Alih-alih melihat mobil listrik karya anak bangsa mulai melenggang di jalanan, kita justru melihat jejalan mobil murah Toyota Agya dan Daihatsu Ayla yang kemudian disusul Datsun Panca, Suzuki Karimun Wagon-R, dan Honda Brio Satya membanjiri ruas-ruas jalan yang sejatinya sudah sesak dengan kemacetan.

Saya yakin raksasa-raksasa otomotif dunia yang menikmati untung besar dengan menguasai pasar otomotif tanah air menyadari ancaman besar dari inisiatif yang digulirkan duet Dahlan Iskan – Ricky Elson ini. Kalau Pak Bamsoet bicara “tekanan Jepang”, saya kira memang benar adanya. Kenyataanya merekalah yang menangguk untung lebih besar lagi lewat LCGC. Tidak ada satupun merk non-Jepang yang bermain di LCGC.

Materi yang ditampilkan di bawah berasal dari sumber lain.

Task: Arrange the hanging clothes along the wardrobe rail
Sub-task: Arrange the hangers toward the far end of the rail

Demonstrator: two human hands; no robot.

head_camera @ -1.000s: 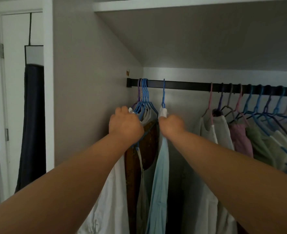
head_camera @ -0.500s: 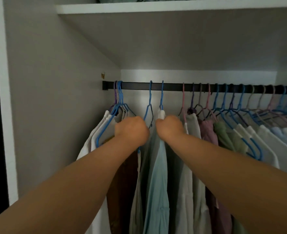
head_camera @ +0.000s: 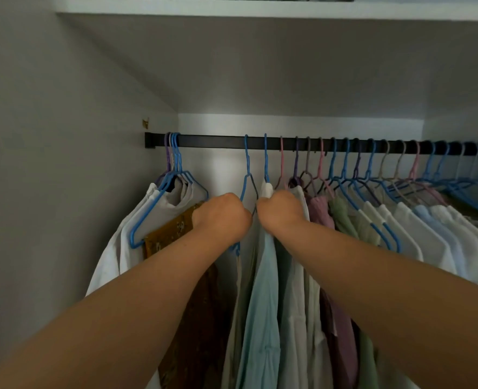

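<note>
Right now each fist grips a hanger: left hand (head_camera: 223, 217) one, right hand (head_camera: 280, 210) its neighbour; next, slide them along the rail (head_camera: 212, 142), I'd guess.

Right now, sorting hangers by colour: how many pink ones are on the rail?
3. One pink hanger just right of the two blue hangers, a second three hooks further, a third past the beige hangers. Others may hide far right.

Rail (head_camera: 218, 142) w/ hangers (head_camera: 247, 169), clothes (head_camera: 263, 290)
</note>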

Lalu kemana mobil listrik made in Indonesia yang dibidani duet Dahlan Iskan – Ricky Elson ini sekarang? Terkubur. Hilang bak ditelan bumi. Kisah yang hampir sama dengan pesawat N250-nya BJ Habibie yang akhirnya juga terkubur saat Presiden Soeharto terpaksa tunduk pada keinginan lembaga-lembaga donor internasional.

Memilih untuk Dijajah

Indonesia sempat menjadi bangsa terjajah. Sejarah mencatat 350 tahun Indonesia dijajah Belanda lalu 3,5 tahun dijajah Jepang sebelum akhirnya merdeka. Invasi militer memaksa raja-raja nusantara bertekuk lutut menyerahkan kedaulatannya dirampas penjajah. Tak terhitung berapa banyak nyawa, termasuk nyawa para raja dan keluarganya, melayang dalam perlawanan mengusir penjajah sebelum akhirnya kita kembali hidup dalam kemerdekaan.

Saat itu, kita dijajah karena terpaksa. Meskipun bertaruh nyawa dalam pertempuran, kita kalah perang. Tapi asa tak pernah padam. Perlawanan terus bergelora.

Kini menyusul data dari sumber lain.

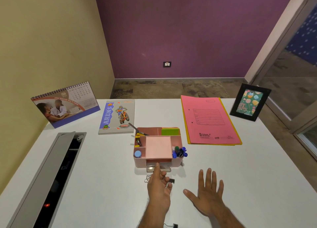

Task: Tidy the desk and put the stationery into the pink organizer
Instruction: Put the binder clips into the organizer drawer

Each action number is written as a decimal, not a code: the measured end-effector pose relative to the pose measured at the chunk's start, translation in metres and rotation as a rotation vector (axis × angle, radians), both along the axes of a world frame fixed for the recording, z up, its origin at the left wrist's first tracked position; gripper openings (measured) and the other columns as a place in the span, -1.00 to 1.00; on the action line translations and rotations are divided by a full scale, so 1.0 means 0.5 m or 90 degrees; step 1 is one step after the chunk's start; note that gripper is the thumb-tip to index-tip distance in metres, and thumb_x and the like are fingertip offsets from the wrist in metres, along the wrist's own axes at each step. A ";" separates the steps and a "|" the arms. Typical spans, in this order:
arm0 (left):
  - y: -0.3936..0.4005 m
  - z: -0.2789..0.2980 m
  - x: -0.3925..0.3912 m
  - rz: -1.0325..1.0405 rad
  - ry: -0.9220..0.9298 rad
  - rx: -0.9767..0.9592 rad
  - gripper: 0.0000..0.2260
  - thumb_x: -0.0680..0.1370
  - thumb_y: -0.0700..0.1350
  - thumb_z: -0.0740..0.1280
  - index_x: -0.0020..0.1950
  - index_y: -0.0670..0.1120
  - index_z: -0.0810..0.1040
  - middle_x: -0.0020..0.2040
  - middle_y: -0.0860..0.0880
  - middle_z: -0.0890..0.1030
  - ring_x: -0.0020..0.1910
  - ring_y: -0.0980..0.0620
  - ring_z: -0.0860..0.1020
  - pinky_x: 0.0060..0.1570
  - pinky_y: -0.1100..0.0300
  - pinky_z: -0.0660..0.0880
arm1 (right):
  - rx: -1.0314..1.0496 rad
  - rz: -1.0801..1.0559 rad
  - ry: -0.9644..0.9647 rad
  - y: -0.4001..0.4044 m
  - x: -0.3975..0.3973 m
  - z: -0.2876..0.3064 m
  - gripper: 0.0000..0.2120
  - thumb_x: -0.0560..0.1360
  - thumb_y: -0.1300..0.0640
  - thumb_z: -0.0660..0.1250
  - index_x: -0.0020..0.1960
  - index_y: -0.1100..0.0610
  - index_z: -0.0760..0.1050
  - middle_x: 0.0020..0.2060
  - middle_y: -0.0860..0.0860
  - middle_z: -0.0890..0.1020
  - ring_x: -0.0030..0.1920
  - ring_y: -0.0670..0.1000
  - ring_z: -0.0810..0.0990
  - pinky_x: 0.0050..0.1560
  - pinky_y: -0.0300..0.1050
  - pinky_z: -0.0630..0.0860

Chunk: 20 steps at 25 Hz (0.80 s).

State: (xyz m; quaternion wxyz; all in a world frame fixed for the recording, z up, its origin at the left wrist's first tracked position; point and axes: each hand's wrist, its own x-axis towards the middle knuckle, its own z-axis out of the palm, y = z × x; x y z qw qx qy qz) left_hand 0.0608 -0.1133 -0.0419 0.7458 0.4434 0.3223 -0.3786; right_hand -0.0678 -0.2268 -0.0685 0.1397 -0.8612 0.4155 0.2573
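The pink organizer [157, 150] stands mid-desk. It holds blue markers [180, 152] at the right, green sticky notes [169, 131] at the back, a yellow-handled tool [138, 138] and a blue-capped item [137, 154] at the left. Its clear front drawer [158, 168] sticks out a little. My left hand [159, 188] touches that drawer with a straight index finger, while its other fingers curl round a black binder clip [171, 181]. My right hand [208, 191] lies flat on the desk, fingers spread, holding nothing. Another binder clip [175, 225] lies at the desk's near edge.
On the white desk [103, 176] a desk calendar [66, 105] stands at the back left, beside a notebook [118, 116]. Pink and yellow file folders [209, 121] lie at the back right, next to a black photo frame [248, 104]. An open grey cable tray [51, 179] runs along the left.
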 end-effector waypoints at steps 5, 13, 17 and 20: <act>0.030 0.000 -0.023 -0.006 0.001 -0.011 -0.76 0.48 0.06 0.47 -0.04 -0.10 0.63 -0.27 -0.03 0.58 -0.41 0.07 0.46 -0.41 0.22 0.36 | 0.000 0.004 -0.001 -0.001 0.001 0.002 0.11 0.09 -0.64 -0.49 0.37 0.10 -0.62 0.36 0.10 -0.59 0.32 0.15 -0.63 0.16 0.20 -0.68; 0.108 -0.084 -0.035 -0.418 -0.999 0.530 -0.70 0.36 0.31 0.39 -0.06 0.17 0.51 -0.12 0.23 0.51 -0.04 0.15 0.48 0.03 0.07 0.43 | 0.006 0.003 -0.017 0.000 0.000 0.004 0.13 0.04 -0.64 -0.53 0.35 0.10 -0.62 0.40 0.11 -0.55 0.36 0.16 -0.60 0.16 0.20 -0.69; 0.101 -0.104 -0.016 -0.685 -1.095 0.663 -0.27 0.39 0.53 0.12 0.38 0.10 0.46 0.45 -0.01 0.43 0.46 -0.06 0.27 0.42 -0.14 -0.02 | -0.005 -0.005 -0.024 -0.002 0.002 -0.005 0.13 0.03 -0.65 -0.53 0.38 0.05 -0.60 0.41 0.11 -0.54 0.40 0.18 -0.55 0.32 0.28 -0.54; 0.091 -0.106 -0.013 -0.798 -1.078 0.673 -0.09 0.32 0.62 0.06 0.48 0.08 0.39 0.54 -0.06 0.31 0.53 -0.09 0.04 0.41 -0.22 -0.08 | -0.020 -0.002 -0.025 -0.003 0.001 -0.012 0.14 0.00 -0.64 -0.56 0.37 0.03 -0.61 0.40 0.11 -0.55 0.42 0.20 -0.52 0.33 0.30 -0.51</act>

Saat penghentian program N250 menjadi salah satu tuntutan para donor internasional, Indonesia di bawah kepemimpinan Presiden Soeharto “kalah perang”. Indonesia terpaksa meminjam uang dalam jumlah sangat besar untuk menyelamatkan perekonomian dari keterpurukan akibat krisis moneter parah. Saya yakin di dalam benak Pak Harto saat itu tersimpan asa untuk melanjutkan program itu kembali setelah kondisi perekonomian membalik. Mundur untuk melompat. Mengalah untuk menang.

Lalu apa yang memaksa kita mengubur Tucuxi dan pada saat yang bersamaan memberi kesempatan raksasa-raksasa otomotif Jepang untuk menjual lebih banyak mobil dengan memberikan insentif pajak yang membuat harga jualnya jadi lebih murah?

Entahlah. Mungkin karena kita dengan penuh kesadaran memilih untuk dijajah.